What the task asks:
Whatever the listing holds, output it without alteration.

Records for this task:
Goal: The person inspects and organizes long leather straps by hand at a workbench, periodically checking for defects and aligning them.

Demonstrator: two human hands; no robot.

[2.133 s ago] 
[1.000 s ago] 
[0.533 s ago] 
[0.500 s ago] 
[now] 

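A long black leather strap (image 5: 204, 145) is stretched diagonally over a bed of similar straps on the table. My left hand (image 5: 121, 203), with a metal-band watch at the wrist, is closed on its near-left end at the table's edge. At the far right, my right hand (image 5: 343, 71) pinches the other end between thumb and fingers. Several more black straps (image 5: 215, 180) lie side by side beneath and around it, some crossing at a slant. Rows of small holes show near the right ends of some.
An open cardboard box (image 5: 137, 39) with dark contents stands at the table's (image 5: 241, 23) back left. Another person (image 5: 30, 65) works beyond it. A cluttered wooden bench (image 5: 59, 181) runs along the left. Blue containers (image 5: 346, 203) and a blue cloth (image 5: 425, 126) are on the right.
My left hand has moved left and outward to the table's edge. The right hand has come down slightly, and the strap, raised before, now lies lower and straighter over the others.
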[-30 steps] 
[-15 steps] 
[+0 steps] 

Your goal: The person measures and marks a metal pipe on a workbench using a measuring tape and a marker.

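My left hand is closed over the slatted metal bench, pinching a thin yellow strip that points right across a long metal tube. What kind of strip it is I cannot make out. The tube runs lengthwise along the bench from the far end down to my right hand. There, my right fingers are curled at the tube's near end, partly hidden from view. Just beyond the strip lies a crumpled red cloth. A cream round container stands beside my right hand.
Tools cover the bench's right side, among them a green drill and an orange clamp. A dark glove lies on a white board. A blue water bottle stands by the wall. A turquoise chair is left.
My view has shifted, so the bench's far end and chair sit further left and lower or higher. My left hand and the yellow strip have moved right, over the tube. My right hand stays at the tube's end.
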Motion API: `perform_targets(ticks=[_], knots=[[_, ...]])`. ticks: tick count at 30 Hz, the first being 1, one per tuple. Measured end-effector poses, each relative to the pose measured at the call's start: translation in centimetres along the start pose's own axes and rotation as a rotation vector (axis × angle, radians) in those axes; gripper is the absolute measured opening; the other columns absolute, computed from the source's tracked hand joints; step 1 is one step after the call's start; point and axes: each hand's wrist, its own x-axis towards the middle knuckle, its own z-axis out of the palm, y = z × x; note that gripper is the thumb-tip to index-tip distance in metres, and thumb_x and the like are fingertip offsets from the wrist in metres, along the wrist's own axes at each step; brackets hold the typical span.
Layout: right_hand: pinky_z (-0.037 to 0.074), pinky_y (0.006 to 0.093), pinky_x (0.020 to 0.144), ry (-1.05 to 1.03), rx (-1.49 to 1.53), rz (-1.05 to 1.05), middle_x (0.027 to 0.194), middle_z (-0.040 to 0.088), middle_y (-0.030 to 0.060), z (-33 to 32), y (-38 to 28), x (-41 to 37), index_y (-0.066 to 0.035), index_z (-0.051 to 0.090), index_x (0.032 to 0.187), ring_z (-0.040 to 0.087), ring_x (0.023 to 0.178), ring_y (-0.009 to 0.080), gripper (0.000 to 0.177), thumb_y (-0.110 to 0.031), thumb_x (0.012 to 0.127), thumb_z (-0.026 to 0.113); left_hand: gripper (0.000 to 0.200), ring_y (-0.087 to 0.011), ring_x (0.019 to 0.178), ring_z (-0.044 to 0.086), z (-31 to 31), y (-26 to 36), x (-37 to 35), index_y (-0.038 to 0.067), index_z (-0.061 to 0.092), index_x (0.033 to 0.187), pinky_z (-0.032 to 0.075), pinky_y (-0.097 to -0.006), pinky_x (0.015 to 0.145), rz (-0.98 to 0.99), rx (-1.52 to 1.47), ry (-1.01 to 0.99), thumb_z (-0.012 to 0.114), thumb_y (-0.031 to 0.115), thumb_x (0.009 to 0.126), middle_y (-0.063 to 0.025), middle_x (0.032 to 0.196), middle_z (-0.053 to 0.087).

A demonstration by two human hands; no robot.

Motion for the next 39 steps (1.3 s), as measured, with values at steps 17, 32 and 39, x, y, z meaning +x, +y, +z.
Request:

Your solution:
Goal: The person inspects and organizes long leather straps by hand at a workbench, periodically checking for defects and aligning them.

Demonstrator: two human hands; no robot.

[2.133 s ago] 
[1.000 s ago] 
[0.533 s ago] 
[0.500 s ago] 
[now] 

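A long black leather strap (image 5: 204, 145) is stretched diagonally over a bed of similar straps on the table. My left hand (image 5: 121, 203), with a metal-band watch at the wrist, is closed on its near-left end at the table's edge. At the far right, my right hand (image 5: 343, 71) pinches the other end between thumb and fingers. Several more black straps (image 5: 215, 180) lie side by side beneath and around it, some crossing at a slant. Rows of small holes show near the right ends of some.
An open cardboard box (image 5: 137, 39) with dark contents stands at the table's (image 5: 241, 23) back left. Another person (image 5: 30, 65) works beyond it. A cluttered wooden bench (image 5: 59, 181) runs along the left. Blue containers (image 5: 346, 203) and a blue cloth (image 5: 425, 126) are on the right.
My left hand has moved left and outward to the table's edge. The right hand has come down slightly, and the strap, raised before, now lies lower and straighter over the others.
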[-30 steps] 
[-15 steps] 
[+0 steps] 

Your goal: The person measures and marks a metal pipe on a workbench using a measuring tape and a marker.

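My left hand is closed over the slatted metal bench, pinching a thin yellow strip that points right across a long metal tube. What kind of strip it is I cannot make out. The tube runs lengthwise along the bench from the far end down to my right hand. There, my right fingers are curled at the tube's near end, partly hidden from view. Just beyond the strip lies a crumpled red cloth. A cream round container stands beside my right hand.
Tools cover the bench's right side, among them a green drill and an orange clamp. A dark glove lies on a white board. A blue water bottle stands by the wall. A turquoise chair is left.
My view has shifted, so the bench's far end and chair sit further left and lower or higher. My left hand and the yellow strip have moved right, over the tube. My right hand stays at the tube's end.
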Motion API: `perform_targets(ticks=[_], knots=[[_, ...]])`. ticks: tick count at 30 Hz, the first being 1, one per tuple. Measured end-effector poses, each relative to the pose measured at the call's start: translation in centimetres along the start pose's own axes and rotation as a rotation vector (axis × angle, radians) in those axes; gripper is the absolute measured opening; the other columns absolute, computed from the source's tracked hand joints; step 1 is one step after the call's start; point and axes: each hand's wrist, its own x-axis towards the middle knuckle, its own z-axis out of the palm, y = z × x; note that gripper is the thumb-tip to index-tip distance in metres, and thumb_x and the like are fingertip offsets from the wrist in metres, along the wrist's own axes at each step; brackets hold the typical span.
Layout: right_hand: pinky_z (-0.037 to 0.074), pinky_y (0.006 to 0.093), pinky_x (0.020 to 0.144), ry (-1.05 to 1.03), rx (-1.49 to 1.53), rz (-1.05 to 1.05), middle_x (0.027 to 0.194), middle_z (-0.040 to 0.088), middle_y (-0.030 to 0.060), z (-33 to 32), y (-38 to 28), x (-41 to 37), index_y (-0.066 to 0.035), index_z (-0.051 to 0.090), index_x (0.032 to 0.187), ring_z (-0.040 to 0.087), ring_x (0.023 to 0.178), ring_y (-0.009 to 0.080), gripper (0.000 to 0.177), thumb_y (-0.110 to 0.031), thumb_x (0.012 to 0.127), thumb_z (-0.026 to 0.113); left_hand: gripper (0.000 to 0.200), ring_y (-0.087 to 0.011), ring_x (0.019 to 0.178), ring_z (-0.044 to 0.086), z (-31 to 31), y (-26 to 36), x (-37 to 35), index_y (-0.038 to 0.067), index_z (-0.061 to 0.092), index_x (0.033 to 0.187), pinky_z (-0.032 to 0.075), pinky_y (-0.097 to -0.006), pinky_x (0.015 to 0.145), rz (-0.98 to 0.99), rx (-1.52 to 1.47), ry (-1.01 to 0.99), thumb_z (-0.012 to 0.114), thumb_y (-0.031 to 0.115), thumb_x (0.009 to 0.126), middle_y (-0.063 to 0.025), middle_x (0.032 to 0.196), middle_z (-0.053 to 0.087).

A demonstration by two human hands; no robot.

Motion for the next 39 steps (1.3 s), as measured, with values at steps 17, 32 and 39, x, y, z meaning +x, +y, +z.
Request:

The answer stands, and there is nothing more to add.